Gli scienziati sono in grado di gestire l’astatina direttamente solo creandola artificialmente attraverso reazioni nucleari, solitamente bombardando il bismuto-209 con particelle alfa. La maggior parte delle informazioni che abbiamo sull’elemento proviene quindi da lavori teorici piuttosto che da sperimentazioni pratiche. Ad esempio, si pensa che l’astatina assomigli probabilmente a un solido nero, poiché si trova nella colonna degli alogeni della tavola periodica. Gli alogeni diventano più scuri man mano che aumentano di peso: il fluoro è essenzialmente incolore, il cloro è giallo-verde, il bromo è rosso-marrone e lo iodio è grigio-violetto scuro – quindi, si presume che l’astatina, essendo il prossimo alogeno nella lista, dovrebbe essere ancora più scura.

Tuttavia, c’è chi sostiene che l’elemento possa essere più simile a un metallo che a un alogeno, poiché l’astatina si trova anche lungo una linea diagonale nella tavola periodica che contiene metalloidi come il boro e il silicio.
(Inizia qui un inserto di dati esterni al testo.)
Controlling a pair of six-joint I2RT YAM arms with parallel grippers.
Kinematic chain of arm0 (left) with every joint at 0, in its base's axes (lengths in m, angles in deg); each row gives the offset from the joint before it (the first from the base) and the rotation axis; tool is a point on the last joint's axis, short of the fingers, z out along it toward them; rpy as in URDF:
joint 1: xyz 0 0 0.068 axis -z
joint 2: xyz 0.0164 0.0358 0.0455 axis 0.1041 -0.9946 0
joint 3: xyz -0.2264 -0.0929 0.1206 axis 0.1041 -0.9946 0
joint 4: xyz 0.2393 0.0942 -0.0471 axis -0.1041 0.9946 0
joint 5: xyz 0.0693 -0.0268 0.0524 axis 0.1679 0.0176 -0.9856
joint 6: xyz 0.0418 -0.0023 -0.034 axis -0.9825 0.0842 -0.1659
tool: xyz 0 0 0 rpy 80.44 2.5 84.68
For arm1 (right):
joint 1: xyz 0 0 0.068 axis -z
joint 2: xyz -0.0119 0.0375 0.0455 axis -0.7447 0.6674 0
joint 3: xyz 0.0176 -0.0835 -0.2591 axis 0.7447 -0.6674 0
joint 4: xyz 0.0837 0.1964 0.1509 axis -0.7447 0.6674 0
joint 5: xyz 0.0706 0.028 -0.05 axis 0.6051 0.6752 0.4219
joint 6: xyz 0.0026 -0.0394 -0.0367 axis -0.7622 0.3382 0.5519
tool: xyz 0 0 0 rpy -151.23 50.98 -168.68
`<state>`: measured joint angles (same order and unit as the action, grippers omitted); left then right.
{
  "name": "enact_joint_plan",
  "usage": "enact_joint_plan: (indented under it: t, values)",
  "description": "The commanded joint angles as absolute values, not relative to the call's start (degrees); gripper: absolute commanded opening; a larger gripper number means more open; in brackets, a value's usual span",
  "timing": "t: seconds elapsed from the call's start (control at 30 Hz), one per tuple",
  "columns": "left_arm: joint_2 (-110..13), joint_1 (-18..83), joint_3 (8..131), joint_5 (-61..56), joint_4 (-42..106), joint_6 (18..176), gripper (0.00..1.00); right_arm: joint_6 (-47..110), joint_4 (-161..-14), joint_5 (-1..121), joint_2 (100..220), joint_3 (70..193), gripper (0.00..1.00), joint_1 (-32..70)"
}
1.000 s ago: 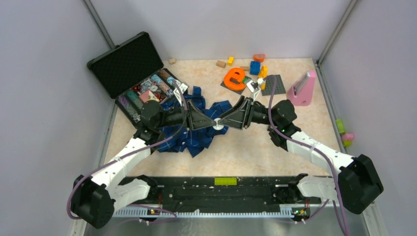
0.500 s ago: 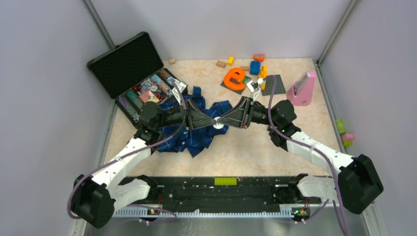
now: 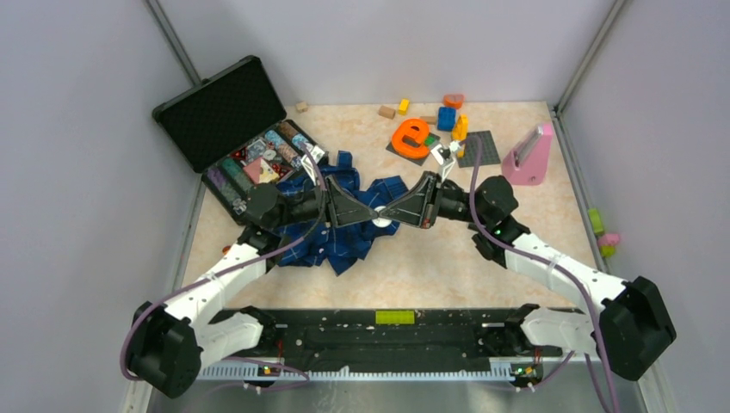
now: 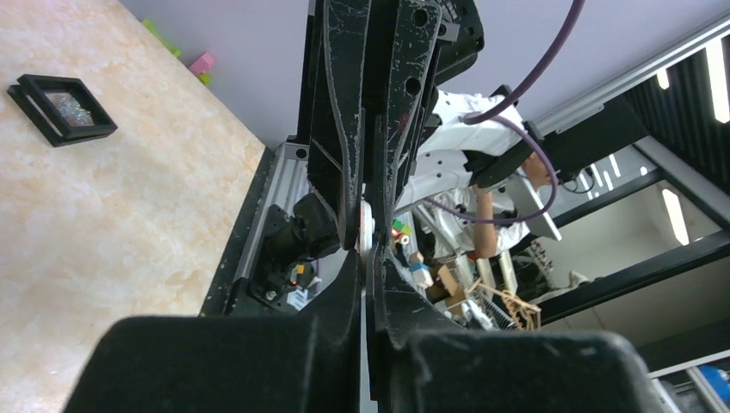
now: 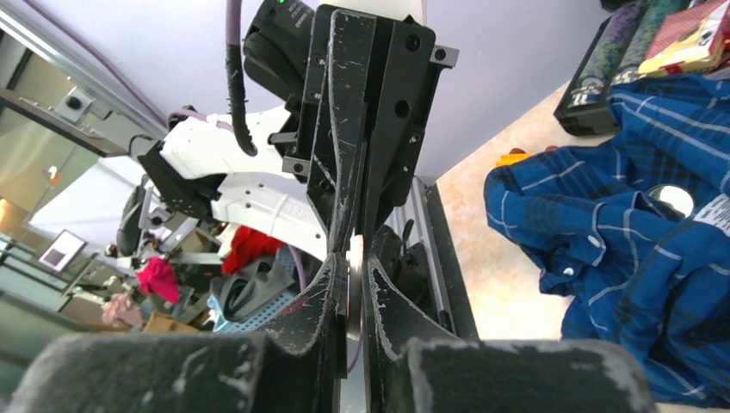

Nelle reazioni chimiche, a volte si comporta come un alogeno e altre volte come un metallo, resistendo a una facile classificazione anche da parte degli esperti.

Potenziali applicazioni pratiche dell’astatina

Nonostante sia così rara da essere praticamente inesistente e così confusa che non ne sappiamo praticamente nulla con certezza, l’astatina potrebbe rivelarsi utile per alcune importanti applicazioni pratiche. Mentre l’elemento decade, emette particelle alfa: particelle radioattive composte da una combinazione di due protoni e due neutroni, che per vari motivi sono particolarmente efficaci nel colpire le cellule tumorali.

“L’astatina è l’oro di mezzo degli emettitori alfa”, ha detto Mehran Makvandi, radiologo presso la scuola di medicina dell’Università della Pennsylvania, alla rivista Chemical and Engineering News nel 2020. Emite meno particelle alfa rispetto ad altri isotopi come l’attinio-225, ha spiegato Makvandi, il che la rende meno potente, ma più mirata nelle sue emissioni. Ha un’emivita estremamente breve, il che significa che non rimarrà a lungo. Importante è che emette solo particelle alfa, il tipo di radiazione meno dannoso.

Se gli scienziati riuscissero ad attaccare isotopi di astatina a molecole che colpiscono il cancro, potrebbero essere in grado di creare un trattamento anti-cancro che potrebbe tagliare il DNA di una cellula cancerosa e lasciare il tessuto circostante relativamente illeso. Quando si tratta di potenziali trattamenti contro il cancro, Makvandi ha detto: “niente può nemmeno avvicinarsi a quella stessa potenza mirata”.

Certo, c’è un grande avvertimento a tutto ciò: i ricercatori devono prima ottenere l’astatina. Poiché è così rara e instabile, non è un compito facile, motivo per cui l’elemento è ancora ufficialmente elencato come privo di ruoli biologici noti o usi al di fuori della ricerca.

Ma forse è meglio così. Dopotutto, se sapessimo che è davvero importante, probabilmente avremmo bisogno di molto più di 25 grammi di astatina, non è vero?